10 - How easy has it been for you to move between genres (poetry to essays)? What do you see as the appeal?

I love being able to move between the two – they draw on such different rhetorical tools and have such different capacities. In each I think I’m doing the same thing: trying to explain myself. If I’m writing a critical review, I’m trying to explain why a piece of writing makes me react the way it does. If I’m writing a poem I’m trying to explain why some phenomenon or other makes me feel a certain way. The essay is more of an intellectual mulling-over, where I get to make clever quips and, when I’m at my best, make people laugh. That laughter is a place to connect, and when people connect with my voice they become open to my position. With poetry, the connection happens in a different way; it’s less in the head, more in the senses.

11 - What kind of writing routine do you tend to keep, or do you even have one? How does a typical day (for you) begin?

I’m a full-time PhD student and I have four kids so I have to fit writing in where I can. I get up around 6:00 most mornings, put the kettle on, and write for half an hour or so before the process of getting everyone up and out the door begins. Most of my energy is focused on my academic writing these days, but there’s enough of an overlap between my scholarly work and my creative interests that I don’t have to totally sacrifice one to attend to the other.

12 - When your writing gets stalled, where do you turn or return for (for lack of a better word) inspiration?
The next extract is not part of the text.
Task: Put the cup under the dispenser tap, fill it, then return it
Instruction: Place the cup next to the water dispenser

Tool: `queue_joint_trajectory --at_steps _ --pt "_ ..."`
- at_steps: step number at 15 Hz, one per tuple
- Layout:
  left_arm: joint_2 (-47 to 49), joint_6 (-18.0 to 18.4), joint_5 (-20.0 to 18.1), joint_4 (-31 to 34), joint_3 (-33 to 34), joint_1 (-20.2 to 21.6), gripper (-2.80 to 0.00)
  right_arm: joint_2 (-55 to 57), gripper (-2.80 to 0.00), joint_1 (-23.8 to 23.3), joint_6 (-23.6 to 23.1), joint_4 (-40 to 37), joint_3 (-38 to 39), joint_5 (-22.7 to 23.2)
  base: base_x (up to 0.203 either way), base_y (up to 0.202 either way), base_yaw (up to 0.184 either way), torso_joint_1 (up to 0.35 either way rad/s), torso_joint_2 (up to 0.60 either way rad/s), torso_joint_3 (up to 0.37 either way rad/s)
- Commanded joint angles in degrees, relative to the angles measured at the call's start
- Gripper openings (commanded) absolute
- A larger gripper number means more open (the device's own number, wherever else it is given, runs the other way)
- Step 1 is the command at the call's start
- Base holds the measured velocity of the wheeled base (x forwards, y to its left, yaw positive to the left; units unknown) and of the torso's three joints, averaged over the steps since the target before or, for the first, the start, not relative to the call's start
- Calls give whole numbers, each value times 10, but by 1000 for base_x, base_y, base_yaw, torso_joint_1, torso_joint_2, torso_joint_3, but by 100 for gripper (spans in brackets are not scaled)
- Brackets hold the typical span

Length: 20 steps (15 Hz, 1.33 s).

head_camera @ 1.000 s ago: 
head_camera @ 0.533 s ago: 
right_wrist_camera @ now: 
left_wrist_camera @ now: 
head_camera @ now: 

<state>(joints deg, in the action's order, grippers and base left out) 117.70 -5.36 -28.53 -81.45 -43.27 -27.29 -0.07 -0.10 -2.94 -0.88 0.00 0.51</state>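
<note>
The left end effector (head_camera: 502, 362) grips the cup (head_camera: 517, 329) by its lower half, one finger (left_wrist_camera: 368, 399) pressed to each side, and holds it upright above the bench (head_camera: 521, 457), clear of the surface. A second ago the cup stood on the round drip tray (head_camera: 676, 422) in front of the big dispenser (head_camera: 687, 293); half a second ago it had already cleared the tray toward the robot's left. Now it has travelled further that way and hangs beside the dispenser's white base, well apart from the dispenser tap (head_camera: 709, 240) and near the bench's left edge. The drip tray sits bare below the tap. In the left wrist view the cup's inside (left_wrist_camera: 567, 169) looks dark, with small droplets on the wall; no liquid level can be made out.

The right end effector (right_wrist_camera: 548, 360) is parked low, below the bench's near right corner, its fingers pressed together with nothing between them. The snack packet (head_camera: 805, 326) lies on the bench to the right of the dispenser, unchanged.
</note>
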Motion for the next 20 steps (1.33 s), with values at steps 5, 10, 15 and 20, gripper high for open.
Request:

When my writing gets stalled it’s usually not for lack of inspiration, but because I’ve had to turn my attention elsewhere. If I do find that the writing isn’t coming, I wait it out. I’ve just published my debut collection at 43, which means I’ve had time to learn that good poems don’t go bad. They won’t disappear if you have to walk away from them for a while. When you’re ready, they’ll be there.

13 - What fragrance reminds you of home?

Salt air and boreal conifers. Red clover. Fog.

14 - David W. McFadden once said that books come from books, but are there any other forms that influence your work, whether nature, music, science or visual art?

I write from nature a lot, and especially from nature as it appears in cities. St. John’s has a lot of accidental greenspace: abandoned buildings and vacant lots that turn into these amazing examples of biodiverse habitat. I grew up downtown and these areas were my playgrounds and shortcuts. Their patterns – visual, metrical, seasonal – move in and out of my poems.

15 - What other writers or writings are important for your work, or simply your life outside of your work?

Gayla Trail and Alys Fowler are both huge influences. Gerard Manley Hopkins. Emily Dickinson. My husband Mark (https://markcallanan.ca/). Dionne Brand. Marie Kondo, although you wouldn’t know it by looking at the state of my house. Edward Gorey. Whoever writes the weather warnings for the Environment Canada mobile app.

16 - What would you like to do that you haven't yet done?

I’ve always wanted to find an old dollhouse and restore it.

17 - If you could pick any other occupation to attempt, what would it be? Or, alternately, what do you think you would have ended up doing had you not been a writer?

I think I’d be a really good advice columnist. Or sewing machine repair person.

18 - What made you write, as opposed to doing something else?

External validation in childhood. Grown-ups told me I was good at writing, and I assumed that meant I had to do it. If they’d told me I was good at gym this could all have gone very differently.

19 - What was the last great book you read? What was the last great film?

I just finished reading Raymond Antrobus’s poetry collection, The Perseverance, and it is outstanding. Also, Scriptorium by poet Melissa Range. I don’t watch a lot of films (see: short attention span).

20 - What are you currently working on?

I’m about halfway through my PhD program in English at Memorial University. I’m also working on a pitch for a little project I’ve had simmering for a while, but I can’t say anything about that just yet. It’s not going to be big, but it will be pleasingly silly.